**TRY IT**. Retype the listing without any alteration.

- - -

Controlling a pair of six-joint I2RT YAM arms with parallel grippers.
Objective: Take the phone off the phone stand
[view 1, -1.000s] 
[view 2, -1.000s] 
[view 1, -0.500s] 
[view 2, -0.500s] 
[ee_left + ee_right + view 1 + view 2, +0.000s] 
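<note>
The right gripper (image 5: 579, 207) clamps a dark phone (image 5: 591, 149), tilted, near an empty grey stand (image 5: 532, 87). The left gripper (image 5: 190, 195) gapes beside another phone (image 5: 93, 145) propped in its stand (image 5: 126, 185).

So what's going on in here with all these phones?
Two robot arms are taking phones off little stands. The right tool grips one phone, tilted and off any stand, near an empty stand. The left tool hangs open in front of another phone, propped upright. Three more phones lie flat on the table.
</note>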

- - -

**EXPECTED OUTPUT**.
Controlling a pair of six-joint I2RT YAM arms with parallel grippers.
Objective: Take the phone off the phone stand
[view 1, -1.000s] 
[view 2, -1.000s] 
[view 1, -0.500s] 
[view 2, -0.500s] 
[ee_left + ee_right + view 1 + view 2, +0.000s] 
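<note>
The right gripper (image 5: 579, 207) clamps a dark phone (image 5: 591, 149), tilted, near an empty grey stand (image 5: 532, 87). The left gripper (image 5: 190, 195) gapes beside another phone (image 5: 93, 145) propped in its stand (image 5: 126, 185).

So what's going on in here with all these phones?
Two robot arms are taking phones off little stands. The right tool grips one phone, tilted and off any stand, near an empty stand. The left tool hangs open in front of another phone, propped upright. Three more phones lie flat on the table.
</note>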

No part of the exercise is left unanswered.